• Data records
══════════════════════════════

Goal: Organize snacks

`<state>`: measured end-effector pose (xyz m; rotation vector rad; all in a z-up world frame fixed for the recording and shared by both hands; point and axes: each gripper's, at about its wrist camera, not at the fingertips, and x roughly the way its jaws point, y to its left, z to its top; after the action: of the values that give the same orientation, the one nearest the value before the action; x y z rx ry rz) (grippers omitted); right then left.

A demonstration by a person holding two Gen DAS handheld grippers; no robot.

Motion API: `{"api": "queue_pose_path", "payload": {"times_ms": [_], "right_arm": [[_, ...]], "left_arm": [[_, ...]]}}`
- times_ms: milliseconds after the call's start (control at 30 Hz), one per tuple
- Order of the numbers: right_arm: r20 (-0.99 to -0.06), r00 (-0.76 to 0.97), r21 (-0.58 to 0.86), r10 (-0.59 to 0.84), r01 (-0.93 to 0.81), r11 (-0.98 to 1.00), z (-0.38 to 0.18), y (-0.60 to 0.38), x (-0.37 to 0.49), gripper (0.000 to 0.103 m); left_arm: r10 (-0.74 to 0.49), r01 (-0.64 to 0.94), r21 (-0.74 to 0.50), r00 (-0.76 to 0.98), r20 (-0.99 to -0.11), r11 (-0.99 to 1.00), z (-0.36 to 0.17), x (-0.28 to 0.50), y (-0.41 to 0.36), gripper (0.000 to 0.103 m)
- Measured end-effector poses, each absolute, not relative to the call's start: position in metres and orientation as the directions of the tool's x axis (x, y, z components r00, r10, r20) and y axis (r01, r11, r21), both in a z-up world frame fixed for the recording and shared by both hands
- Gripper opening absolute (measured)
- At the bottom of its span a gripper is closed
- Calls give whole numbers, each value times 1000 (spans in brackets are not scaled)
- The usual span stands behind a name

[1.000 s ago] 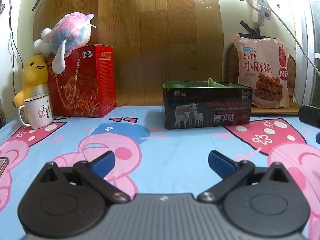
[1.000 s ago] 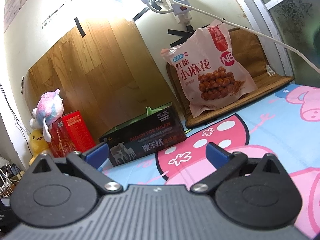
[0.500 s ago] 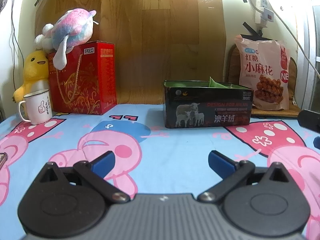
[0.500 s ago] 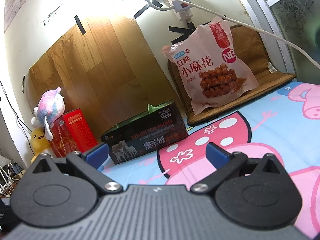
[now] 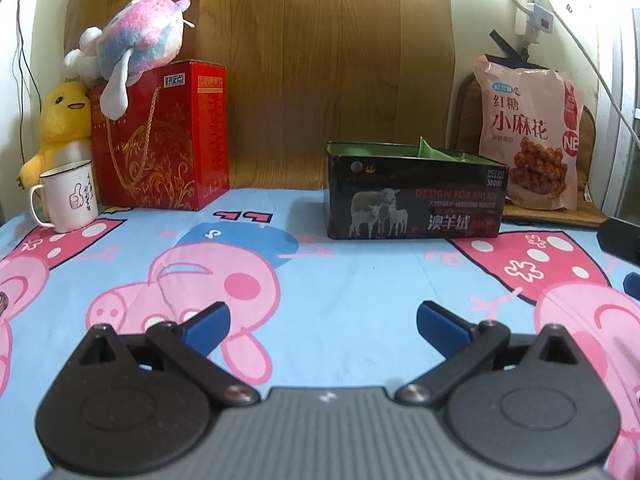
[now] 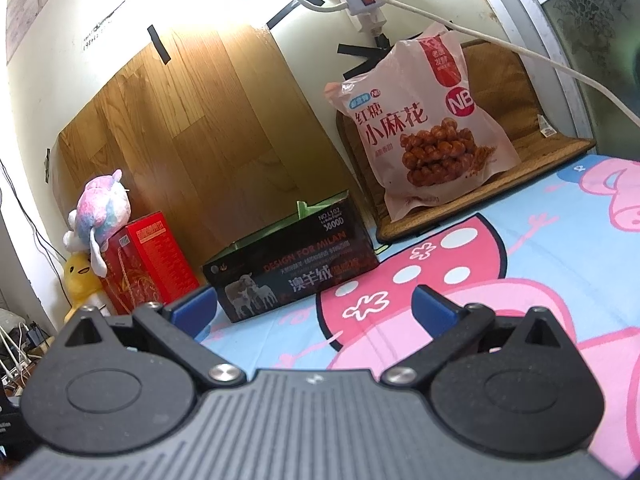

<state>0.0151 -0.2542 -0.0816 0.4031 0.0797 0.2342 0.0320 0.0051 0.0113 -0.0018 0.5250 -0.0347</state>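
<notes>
A pink snack bag of fried dough twists leans upright against the back wall on a woven mat. Left of it stands an open dark box printed with sheep; a green packet corner pokes out of it. My left gripper hovers open over the cartoon-pig cloth, well in front of the box, with nothing between its blue fingers. My right gripper is open too, tilted, facing the box and bag from the right. Its edge shows at the far right of the left wrist view.
A red gift box carries a pastel plush toy. A yellow duck plush and a white mug stand at the far left. A power strip and cable hang on the wall above the bag.
Both grippers have drifted slightly forward and tilted upward, so the box and snack bag sit a little lower in view. Neither gripper changed its opening.
</notes>
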Motion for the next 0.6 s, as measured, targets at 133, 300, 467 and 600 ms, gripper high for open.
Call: {"api": "queue_pose_path", "payload": {"times_ms": [133, 300, 467, 600], "right_arm": [[-45, 966, 391, 254, -217, 895, -81, -253, 17, 103], [-69, 957, 372, 282, -238, 897, -81, -250, 19, 103], [-99, 947, 360, 307, -253, 898, -81, -248, 23, 103], [-129, 934, 335, 332, -274, 901, -79, -243, 26, 103]], "left_arm": [[-24, 27, -2, 855, -518, 1000, 10, 34, 4, 103], [-20, 24, 1, 838, -545, 1000, 8, 38, 5, 103], [-7, 11, 3, 819, -574, 1000, 7, 43, 7, 103], [8, 3, 19, 809, -588, 1000, 6, 45, 6, 103]]}}
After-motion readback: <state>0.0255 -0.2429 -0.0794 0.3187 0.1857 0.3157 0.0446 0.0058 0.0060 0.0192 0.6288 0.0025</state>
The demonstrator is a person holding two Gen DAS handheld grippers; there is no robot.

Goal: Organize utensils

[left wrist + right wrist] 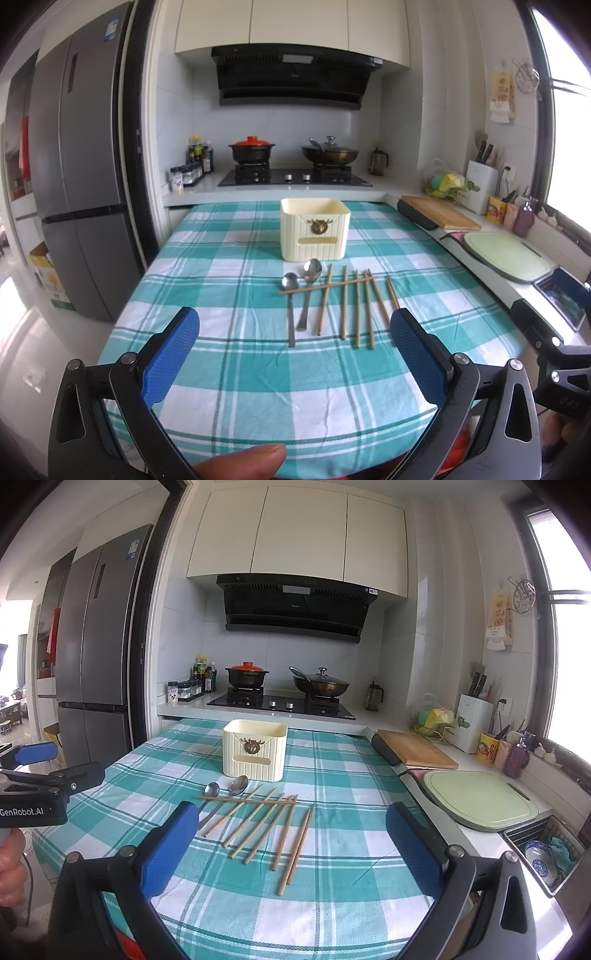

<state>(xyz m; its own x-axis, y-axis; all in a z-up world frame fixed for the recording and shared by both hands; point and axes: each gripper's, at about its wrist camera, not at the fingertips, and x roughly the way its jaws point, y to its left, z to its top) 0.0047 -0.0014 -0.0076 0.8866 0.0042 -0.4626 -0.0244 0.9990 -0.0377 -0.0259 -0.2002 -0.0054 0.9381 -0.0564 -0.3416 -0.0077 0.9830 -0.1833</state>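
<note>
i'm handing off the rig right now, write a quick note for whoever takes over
Left gripper: open, empty, hovering over the near table edge.
Right gripper: open, empty, beside it.
Two spoons and the chopsticks lie loose on the checked tablecloth, one chopstick crossing the others, just in front of the cream holder.
Done: nothing visibly moved yet.
Left: put every spoon and chopstick into the holder.

I see both wrist cameras looking forward and slightly down over the near edge of the checked tablecloth (229, 387) toward the far stove (295, 177). My left view faces it square; my right view sits further right. Both share the cream holder (255, 749), chopsticks (266, 819) and spoons (303, 291).
</note>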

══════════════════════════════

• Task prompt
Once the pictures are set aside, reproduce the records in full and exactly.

• Exercise output
Goal: Organize snacks

`<state>`: measured end-effector pose (xyz m; rotation vector rad; all in a z-up world frame fixed for the recording and shared by both hands; point and axes: each gripper's, at about its wrist camera, not at the fingertips, and x roughly the way its jaws point, y to its left, z to its top; after the action: of the values that give the same orientation, the one nearest the value before the action; x y z rx ry rz) (grippers omitted); right then left.

A demonstration by a person holding two Gen DAS handheld grippers; no robot.

Motion API: `{"api": "queue_pose_path", "payload": {"times_ms": [_], "right_arm": [[_, ...]], "left_arm": [[_, ...]]}}`
- times_ms: milliseconds after the call's start (control at 30 Hz), one per tuple
- Order of the numbers: right_arm: r20 (-0.99 to -0.06), r00 (-0.76 to 0.97), r21 (-0.58 to 0.86), r10 (-0.59 to 0.84), r01 (-0.93 to 0.81), r11 (-0.98 to 1.00), z (-0.38 to 0.18), y (-0.60 to 0.38), x (-0.37 to 0.49), gripper (0.000 to 0.103 m); left_arm: r10 (-0.74 to 0.49), r01 (-0.64 to 0.94), r21 (-0.74 to 0.50), r00 (-0.76 to 0.98), r20 (-0.99 to -0.11), r11 (-0.99 to 1.00), z (-0.36 to 0.17), x (-0.28 to 0.50), y (-0.41 to 0.36), gripper (0.000 to 0.103 m)
- Measured end-effector poses, each absolute, not relative to the call's start: position in metres and orientation as the directions of the tool's x axis (x, y, z components r00, r10, r20) and y axis (r01, r11, r21), both in a z-up world frame fixed for the recording and shared by both hands
- Gripper opening absolute (measured)
- At the bottom of its span a gripper is closed
- Calls give whole numbers, each value times 1000 (spans in brackets are not scaled)
- The usual span stands behind a name

[1.000 s ago] 
[1.000 s ago] 
[0.500 s ago] 
[0.500 s ago] 
[now] 
[now] 

<state>0.0151 -0.2542 -0.0816 0.4031 0.0797 0.2342 0.0320 0.0051 0.0113 -0.0018 0.5250 -0.0347</state>
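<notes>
A pink snack bag of fried dough twists leans upright against the back wall on a woven mat. Left of it stands an open dark box printed with sheep; a green packet corner pokes out of it. My left gripper hovers open over the cartoon-pig cloth, well in front of the box, with nothing between its blue fingers. My right gripper is open too, tilted, facing the box and bag from the right. Its edge shows at the far right of the left wrist view.
A red gift box carries a pastel plush toy. A yellow duck plush and a white mug stand at the far left. A power strip and cable hang on the wall above the bag.
Both grippers have drifted slightly forward and tilted upward, so the box and snack bag sit a little lower in view. Neither gripper changed its opening.
</notes>
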Motion for the next 0.6 s, as measured, targets at 133, 300, 467 and 600 ms, gripper high for open.
Call: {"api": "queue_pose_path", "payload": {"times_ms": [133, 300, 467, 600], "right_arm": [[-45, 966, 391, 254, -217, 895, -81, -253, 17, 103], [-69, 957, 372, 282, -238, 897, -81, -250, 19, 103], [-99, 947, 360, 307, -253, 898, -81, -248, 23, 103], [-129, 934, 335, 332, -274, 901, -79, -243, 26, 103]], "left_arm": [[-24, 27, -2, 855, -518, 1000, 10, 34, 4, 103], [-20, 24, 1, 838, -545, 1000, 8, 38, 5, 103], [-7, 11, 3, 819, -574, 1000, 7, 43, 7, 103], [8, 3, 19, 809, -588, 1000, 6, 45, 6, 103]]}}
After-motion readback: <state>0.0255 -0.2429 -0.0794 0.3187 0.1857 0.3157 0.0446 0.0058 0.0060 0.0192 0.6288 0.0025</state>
The demonstrator is a person holding two Gen DAS handheld grippers; there is no robot.

Goal: Organize utensils

[left wrist + right wrist] 

<state>(xyz m; its own x-axis, y-axis; all in a z-up world frame fixed for the recording and shared by both hands; point and axes: each gripper's, at about its wrist camera, not at the fingertips, and x roughly the way its jaws point, y to its left, z to its top) 0.0047 -0.0014 -0.0076 0.8866 0.0042 -0.4626 -0.0244 0.9990 -0.0377 -0.0259 -0.2002 -0.0054 0.9381 -0.0564 -0.3416 -0.0077 0.9830 -0.1833</state>
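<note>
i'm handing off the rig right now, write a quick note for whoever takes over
Left gripper: open, empty, hovering over the near table edge.
Right gripper: open, empty, beside it.
Two spoons and the chopsticks lie loose on the checked tablecloth, one chopstick crossing the others, just in front of the cream holder.
Done: nothing visibly moved yet.
Left: put every spoon and chopstick into the holder.

I see both wrist cameras looking forward and slightly down over the near edge of the checked tablecloth (229, 387) toward the far stove (295, 177). My left view faces it square; my right view sits further right. Both share the cream holder (255, 749), chopsticks (266, 819) and spoons (303, 291).
</note>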

For this exercise, nothing further remains.